Musotrees Volume 3 will be available from July 2016 onwards. It retails at RM58 per copy. Visit Musotree’s website for more info.
After seeing a lack of Malaysian-made independent publications on local and international bookshelves, Hamizah Adenan and Mas Shaari decided to launch their own bi-annual magazine, Odd One Out, which features stories of people in Malaysia that were “not only underrepresented but also misrepresented”.
But just having those stories out there was not enough. Hamizah also wanted to affect people’s experience of reading.
“The way we view art/images, the way we listen to music, or the way we perceive information is often taken for granted,” Hamizah explains. “Print offers that very special tactile and tangible experience.
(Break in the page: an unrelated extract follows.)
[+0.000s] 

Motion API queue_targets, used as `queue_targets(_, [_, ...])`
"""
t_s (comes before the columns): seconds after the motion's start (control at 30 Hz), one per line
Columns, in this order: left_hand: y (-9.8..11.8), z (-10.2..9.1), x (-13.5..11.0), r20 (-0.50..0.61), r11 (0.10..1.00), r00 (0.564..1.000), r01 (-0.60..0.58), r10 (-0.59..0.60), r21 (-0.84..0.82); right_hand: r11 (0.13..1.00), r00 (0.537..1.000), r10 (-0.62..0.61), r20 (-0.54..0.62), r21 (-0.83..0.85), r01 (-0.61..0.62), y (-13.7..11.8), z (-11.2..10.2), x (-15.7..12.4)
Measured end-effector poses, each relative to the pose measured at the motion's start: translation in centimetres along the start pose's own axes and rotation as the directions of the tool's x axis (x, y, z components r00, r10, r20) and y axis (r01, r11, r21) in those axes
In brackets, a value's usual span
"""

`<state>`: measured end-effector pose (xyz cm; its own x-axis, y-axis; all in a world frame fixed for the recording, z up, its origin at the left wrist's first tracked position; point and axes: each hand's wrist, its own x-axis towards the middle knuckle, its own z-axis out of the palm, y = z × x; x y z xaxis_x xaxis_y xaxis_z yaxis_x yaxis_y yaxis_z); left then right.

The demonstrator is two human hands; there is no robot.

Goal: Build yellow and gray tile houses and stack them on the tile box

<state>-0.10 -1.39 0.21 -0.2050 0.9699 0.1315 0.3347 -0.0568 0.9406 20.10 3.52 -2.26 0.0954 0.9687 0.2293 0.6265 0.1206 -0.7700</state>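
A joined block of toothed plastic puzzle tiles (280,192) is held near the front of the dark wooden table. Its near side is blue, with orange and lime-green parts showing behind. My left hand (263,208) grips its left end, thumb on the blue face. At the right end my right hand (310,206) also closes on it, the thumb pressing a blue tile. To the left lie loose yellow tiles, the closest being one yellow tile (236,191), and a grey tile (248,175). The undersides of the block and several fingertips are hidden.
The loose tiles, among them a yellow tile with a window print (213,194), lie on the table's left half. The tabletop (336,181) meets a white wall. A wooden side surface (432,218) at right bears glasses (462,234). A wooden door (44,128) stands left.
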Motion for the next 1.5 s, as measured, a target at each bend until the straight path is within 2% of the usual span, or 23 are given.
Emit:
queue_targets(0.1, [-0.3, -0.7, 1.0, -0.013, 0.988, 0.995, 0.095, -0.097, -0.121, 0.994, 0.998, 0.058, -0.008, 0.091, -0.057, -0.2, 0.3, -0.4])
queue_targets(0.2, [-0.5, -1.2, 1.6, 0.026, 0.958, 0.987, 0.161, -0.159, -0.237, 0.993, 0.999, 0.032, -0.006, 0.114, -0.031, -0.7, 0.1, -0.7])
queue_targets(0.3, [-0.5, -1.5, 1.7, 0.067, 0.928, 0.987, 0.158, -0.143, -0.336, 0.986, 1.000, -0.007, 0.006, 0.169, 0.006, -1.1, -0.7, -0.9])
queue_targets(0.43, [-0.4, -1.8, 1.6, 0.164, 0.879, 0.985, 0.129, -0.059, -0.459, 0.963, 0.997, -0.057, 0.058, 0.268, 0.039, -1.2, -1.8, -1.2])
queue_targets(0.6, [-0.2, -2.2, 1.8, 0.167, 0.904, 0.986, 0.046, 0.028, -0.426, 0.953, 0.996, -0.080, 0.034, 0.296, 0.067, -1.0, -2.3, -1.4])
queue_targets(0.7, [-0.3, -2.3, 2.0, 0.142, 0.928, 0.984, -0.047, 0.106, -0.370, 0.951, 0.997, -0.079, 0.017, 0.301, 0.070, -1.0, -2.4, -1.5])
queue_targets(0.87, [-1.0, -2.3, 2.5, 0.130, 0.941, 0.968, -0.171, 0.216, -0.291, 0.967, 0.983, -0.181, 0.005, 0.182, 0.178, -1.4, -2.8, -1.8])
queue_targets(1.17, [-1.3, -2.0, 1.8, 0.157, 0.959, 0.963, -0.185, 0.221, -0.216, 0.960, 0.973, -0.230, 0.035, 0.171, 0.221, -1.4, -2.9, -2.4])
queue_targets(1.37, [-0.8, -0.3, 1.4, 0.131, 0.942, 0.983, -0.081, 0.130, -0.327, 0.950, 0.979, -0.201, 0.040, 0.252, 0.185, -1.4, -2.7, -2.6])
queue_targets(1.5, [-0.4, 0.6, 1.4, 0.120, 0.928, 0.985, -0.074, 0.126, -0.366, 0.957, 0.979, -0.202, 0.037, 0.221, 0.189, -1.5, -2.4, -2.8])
It allows me to be creative and think beyond the content.”
So it’s not unusual for the team to share with us who their ideal readers are. “They understand the value of print and appreciates the work that goes into producing a printed magazine,” says Hamizah. “They also have a deep appreciation for quality print with engaging editorial content that speaks out to them.”
Two issues in, the team has learned that having the right printer is as important as getting the magazine into readers’ hands. “We’re not just looking for a printer,” shares Hamizah, “But we’re also looking for a collaborator - someone who is passionate enough about the end product that he/she understands what we need and is there to offer the best solutions.”
Besides slowly growing a loyal readership, the Odd One Out team is working to prepare volume 3. And about the future, Hamizah reveals that “what I really, really honestly hope for is that I can continue publishing this magazine for as long as possible. I’d like to just focus on that first.”
Odd One Out volume 2 is available for RM58 from their Facebook page.
Penang Monthly was first published in 2009 as Penang Economic Monthly, a monthly magazine by state government think tank Penang Institute.
Penang had seen some key changes since 2008, as editor Ooi Kee Beng explains:
“There was a change of the state government, the first in 40 years, and this was followed by the UNESCO World Heritage Listing for George Town. Furthermore, the ASEAN Open Skies programme liberalised air travel tremendously, and this promised a giant leap for Penang tourism.”
As a result of this, Penangites wanted a publication that could speak of their hopes, aspirations, and realities. The free magazine features issues which engage and encourage discussions touching on urbanity, city planning, heritage, governance, travel and politics; and provides socio-economic data for the benefit of policy and decision makers.
Despite having a small team - “Two, sometimes three editors, a designer, and that's it,” reveals Kee Beng - and despite having so many interesting events in Penang like the George Town Festival, the George Town Literary Festival and many more, Penang Monthly has managed to hold its own. “The challenges have been economic, but Penang Institute has always been very supportive.”
“We simply wish to raise the level of discussion about Penang and Malaysia,” shares Kee Beng, about the future of the magazine. “We want to make people realise that they must analyse their own daily lives as much as they analyse anything else that is more abstract and further away.”
Penang Monthly is free and available at 20 locations in Penang and 3 in the Klang Valley, and also on its website.